Crisis is working with Debbie to help her rebuild her life, but our fear is that these measures could leave her, and thousands of others like her, in serious trouble.

Debbie faces losing her home, and with a severe lack of one-bedroom properties in the area, she is justifiably scared about the future. She is one of millions struggling with a bewildering array of cuts that come in April 2013. The one thing they have in common is that they all hit those with least to lose - those already closest to homelessness.

The really frightening thing about today's cuts is that no one knows their combined impact. Indeed, the influential Public Accounts Committee has expressed concern that:

"The Department is introducing these significant changes without comprehensive modelling of the likely outcome on individuals"

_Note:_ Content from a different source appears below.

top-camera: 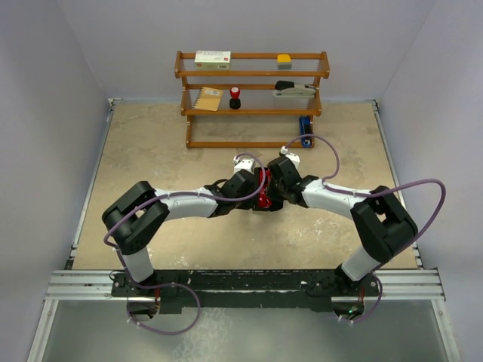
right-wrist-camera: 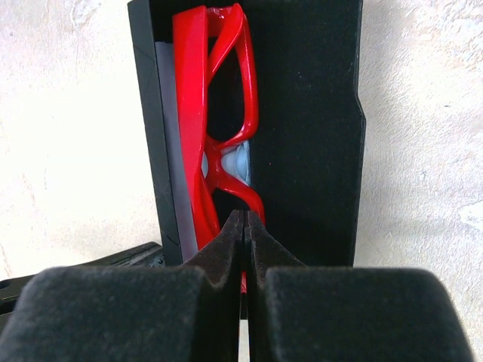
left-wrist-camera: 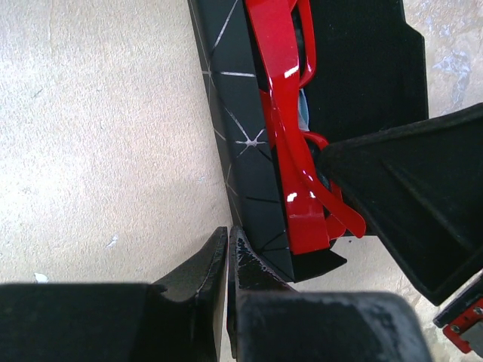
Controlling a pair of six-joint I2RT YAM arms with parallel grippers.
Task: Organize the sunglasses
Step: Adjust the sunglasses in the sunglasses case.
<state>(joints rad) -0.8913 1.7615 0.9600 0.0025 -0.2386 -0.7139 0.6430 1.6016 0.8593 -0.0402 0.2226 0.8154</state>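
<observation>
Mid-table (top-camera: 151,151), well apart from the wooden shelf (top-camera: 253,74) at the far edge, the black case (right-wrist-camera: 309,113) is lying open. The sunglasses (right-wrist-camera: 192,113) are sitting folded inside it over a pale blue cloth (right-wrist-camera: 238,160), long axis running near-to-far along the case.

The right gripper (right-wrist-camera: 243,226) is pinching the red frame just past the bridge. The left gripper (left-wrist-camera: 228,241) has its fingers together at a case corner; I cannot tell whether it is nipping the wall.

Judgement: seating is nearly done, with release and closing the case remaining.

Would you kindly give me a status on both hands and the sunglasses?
Left hand shut, tips at the wall of the case. Right hand shut on the sunglasses, lying in the open case. No obstruction seen.
</observation>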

The scale is enormous: 660,000 households will be hit by the bedroom tax; 2.4 million households by the Council Tax Benefit cut; 56,000 households by the overall benefit cap; 9.6 million households by 2015/16 by benefits uprating; 1.36 million households by Local Housing Allowance cuts; 500,000 disabled people will lose out when DLA becomes PIP. Last year 1.7 million grants and crisis loans were made to people on the brink of destitution or rebuilding their lives following homelessness - these are to be abolished, cut and localised. Even Legal Aid for housing and benefit disputes is to be stopped, so people who believe they have been treated unfairly will have no power to challenge.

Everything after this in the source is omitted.